From the data underneath, reproduce exactly the stretch that begins at the line with "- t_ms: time" and ends after the line with "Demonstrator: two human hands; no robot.".

Data below:

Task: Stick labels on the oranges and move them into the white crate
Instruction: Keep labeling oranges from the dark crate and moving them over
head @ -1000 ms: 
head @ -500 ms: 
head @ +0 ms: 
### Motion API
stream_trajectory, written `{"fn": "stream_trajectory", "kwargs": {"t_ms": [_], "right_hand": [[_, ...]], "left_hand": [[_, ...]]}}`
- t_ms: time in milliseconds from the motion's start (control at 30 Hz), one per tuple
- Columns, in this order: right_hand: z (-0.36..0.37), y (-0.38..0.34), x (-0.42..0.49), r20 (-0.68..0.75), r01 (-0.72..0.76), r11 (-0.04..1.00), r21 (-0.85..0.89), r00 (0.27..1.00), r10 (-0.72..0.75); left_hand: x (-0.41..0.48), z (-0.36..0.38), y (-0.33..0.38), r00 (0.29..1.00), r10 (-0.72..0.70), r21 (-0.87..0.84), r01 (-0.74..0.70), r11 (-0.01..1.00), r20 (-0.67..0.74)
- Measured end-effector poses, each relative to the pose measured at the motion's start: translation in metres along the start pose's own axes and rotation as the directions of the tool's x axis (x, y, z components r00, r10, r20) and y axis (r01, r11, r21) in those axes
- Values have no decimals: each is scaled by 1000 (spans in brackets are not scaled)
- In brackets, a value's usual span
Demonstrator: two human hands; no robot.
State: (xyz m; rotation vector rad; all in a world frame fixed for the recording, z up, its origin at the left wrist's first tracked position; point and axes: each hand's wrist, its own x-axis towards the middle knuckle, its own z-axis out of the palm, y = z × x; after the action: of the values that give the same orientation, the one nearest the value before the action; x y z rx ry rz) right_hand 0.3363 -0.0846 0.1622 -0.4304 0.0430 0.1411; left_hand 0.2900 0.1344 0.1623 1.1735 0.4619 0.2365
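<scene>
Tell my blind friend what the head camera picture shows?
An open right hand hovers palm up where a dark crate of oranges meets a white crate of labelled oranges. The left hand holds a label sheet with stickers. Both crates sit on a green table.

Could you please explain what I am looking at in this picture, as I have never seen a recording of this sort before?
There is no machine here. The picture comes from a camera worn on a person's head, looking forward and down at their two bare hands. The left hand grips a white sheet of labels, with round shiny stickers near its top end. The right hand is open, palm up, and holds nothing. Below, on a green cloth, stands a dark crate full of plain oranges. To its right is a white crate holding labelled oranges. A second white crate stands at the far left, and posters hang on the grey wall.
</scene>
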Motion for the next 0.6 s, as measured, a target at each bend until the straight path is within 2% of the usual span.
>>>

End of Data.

Solution for this task:
- t_ms: time in milliseconds from the motion's start (control at 30 Hz), one per tuple
- Columns, in this order: right_hand: z (-0.36..0.37), y (-0.38..0.34), x (-0.42..0.49), r20 (-0.68..0.75), r01 (-0.72..0.76), r11 (-0.04..1.00), r21 (-0.85..0.89), r00 (0.27..1.00), r10 (-0.72..0.75); left_hand: x (-0.41..0.48), z (-0.36..0.38), y (-0.33..0.38), r00 (0.29..1.00), r10 (-0.72..0.70), r21 (-0.87..0.84), r01 (-0.74..0.70), r11 (-0.01..1.00), r20 (-0.67..0.74)
- Measured end-effector poses, each relative to the pose measured at the motion's start: translation in metres along the start pose's own axes and rotation as the directions of the tool's x axis (x, y, z components r00, r10, r20) and y axis (r01, r11, r21) in those axes
- Values have no decimals: each is scaled by 1000 (spans in brackets are not scaled)
- In brackets, a value's usual span
Demonstrator: two human hands; no robot.

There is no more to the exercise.